_Work required_. Among the entries below, extract exactly the lines that run from the one with "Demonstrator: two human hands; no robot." through the one with "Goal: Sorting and", both ends included.

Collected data
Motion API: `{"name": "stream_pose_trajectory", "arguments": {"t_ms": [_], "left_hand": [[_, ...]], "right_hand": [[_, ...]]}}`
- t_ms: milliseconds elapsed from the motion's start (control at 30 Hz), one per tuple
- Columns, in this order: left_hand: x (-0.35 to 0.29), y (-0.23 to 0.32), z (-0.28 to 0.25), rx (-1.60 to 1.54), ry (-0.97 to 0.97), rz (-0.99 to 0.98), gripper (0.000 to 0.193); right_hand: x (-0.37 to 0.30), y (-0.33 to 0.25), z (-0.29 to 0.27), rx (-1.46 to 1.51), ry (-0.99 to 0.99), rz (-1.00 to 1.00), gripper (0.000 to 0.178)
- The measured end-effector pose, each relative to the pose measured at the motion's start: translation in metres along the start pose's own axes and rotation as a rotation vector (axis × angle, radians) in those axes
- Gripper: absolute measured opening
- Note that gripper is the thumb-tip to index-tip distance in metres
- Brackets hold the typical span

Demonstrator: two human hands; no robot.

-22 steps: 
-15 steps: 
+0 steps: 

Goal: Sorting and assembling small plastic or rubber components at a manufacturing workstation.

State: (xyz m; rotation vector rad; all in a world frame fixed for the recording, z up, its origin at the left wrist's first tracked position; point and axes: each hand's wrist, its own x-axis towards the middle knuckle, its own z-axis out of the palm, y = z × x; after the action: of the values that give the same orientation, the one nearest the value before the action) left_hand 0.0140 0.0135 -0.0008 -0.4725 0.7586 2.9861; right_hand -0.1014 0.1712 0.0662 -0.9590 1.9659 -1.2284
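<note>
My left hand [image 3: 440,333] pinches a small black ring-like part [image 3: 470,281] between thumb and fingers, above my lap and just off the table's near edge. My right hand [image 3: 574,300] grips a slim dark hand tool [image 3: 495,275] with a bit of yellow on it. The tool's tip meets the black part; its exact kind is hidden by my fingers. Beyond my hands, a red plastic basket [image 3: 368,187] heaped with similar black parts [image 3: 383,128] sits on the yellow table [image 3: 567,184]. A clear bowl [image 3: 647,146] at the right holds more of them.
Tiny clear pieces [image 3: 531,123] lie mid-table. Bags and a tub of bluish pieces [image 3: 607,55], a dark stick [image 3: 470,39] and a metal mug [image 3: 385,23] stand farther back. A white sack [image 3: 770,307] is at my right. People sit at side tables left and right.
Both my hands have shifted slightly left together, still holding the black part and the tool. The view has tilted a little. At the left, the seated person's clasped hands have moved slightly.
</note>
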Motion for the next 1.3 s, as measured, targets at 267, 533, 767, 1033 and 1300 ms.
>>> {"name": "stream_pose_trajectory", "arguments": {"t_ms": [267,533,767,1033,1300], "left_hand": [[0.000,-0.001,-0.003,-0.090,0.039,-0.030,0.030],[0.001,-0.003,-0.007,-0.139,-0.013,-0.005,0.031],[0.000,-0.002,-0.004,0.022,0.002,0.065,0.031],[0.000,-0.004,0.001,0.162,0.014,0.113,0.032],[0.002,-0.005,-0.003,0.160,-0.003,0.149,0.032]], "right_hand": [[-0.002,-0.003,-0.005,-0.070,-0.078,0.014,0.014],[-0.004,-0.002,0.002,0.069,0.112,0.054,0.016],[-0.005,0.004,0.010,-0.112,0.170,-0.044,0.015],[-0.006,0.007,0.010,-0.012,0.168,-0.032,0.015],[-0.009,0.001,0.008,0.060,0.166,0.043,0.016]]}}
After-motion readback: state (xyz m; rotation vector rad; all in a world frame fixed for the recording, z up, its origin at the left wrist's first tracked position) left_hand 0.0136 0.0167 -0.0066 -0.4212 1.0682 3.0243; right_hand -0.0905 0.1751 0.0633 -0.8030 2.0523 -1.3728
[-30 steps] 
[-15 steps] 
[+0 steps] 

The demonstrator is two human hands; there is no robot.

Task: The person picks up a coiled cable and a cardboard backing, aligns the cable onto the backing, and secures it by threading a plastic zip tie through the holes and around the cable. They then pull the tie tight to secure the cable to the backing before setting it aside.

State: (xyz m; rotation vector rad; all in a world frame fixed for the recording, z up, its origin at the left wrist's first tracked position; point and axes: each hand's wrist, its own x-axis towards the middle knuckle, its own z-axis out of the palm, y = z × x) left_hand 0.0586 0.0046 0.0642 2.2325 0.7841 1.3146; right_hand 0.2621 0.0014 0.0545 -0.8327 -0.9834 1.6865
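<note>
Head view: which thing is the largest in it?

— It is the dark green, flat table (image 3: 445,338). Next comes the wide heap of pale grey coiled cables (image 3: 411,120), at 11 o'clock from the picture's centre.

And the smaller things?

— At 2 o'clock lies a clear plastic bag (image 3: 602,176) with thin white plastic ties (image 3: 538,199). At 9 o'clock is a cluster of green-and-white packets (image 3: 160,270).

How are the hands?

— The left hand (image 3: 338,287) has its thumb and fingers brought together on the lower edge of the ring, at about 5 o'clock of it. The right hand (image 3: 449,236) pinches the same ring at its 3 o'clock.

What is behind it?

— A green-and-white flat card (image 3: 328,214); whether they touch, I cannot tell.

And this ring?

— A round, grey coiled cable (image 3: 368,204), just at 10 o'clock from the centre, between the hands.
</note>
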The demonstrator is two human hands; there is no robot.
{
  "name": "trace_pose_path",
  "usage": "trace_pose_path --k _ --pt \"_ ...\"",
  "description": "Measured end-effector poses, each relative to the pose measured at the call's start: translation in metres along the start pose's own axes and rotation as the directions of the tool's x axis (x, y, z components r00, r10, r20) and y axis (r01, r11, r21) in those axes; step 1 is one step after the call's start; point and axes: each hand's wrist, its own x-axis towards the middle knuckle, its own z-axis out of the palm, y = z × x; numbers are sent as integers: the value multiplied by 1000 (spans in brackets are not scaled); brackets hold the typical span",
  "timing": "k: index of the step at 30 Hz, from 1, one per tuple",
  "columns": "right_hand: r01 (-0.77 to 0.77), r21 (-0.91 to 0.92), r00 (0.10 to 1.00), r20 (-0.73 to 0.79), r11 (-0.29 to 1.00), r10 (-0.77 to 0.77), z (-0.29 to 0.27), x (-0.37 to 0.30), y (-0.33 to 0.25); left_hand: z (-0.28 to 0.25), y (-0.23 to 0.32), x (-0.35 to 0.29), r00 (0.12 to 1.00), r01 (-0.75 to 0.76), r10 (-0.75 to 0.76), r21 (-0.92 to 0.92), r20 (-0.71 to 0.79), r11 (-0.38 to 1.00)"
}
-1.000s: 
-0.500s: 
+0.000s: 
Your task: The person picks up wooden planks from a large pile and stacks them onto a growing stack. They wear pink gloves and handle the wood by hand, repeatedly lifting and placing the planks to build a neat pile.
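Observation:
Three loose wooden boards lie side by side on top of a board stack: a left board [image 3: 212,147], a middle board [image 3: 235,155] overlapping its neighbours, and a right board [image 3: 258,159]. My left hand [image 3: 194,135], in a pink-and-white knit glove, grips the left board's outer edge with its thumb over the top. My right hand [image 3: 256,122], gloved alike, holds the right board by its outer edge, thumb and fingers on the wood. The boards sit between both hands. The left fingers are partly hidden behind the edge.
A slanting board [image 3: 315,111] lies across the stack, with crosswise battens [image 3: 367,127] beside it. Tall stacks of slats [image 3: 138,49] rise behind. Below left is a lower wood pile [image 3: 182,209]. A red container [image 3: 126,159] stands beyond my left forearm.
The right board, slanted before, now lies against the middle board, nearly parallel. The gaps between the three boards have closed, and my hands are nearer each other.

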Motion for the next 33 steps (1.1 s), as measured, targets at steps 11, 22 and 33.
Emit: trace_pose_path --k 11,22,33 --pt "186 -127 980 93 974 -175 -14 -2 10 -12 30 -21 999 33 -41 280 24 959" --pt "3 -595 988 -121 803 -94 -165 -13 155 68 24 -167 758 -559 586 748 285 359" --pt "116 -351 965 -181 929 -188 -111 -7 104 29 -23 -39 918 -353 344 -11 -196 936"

_Answer area_.
Demonstrator: two human hands; no robot.

-22 steps: 
-15 steps: 
+0 steps: 

Goal: Sorting and assembling small plastic or rubber components at a manufacturing workstation.

Reply complete, and nothing else is required.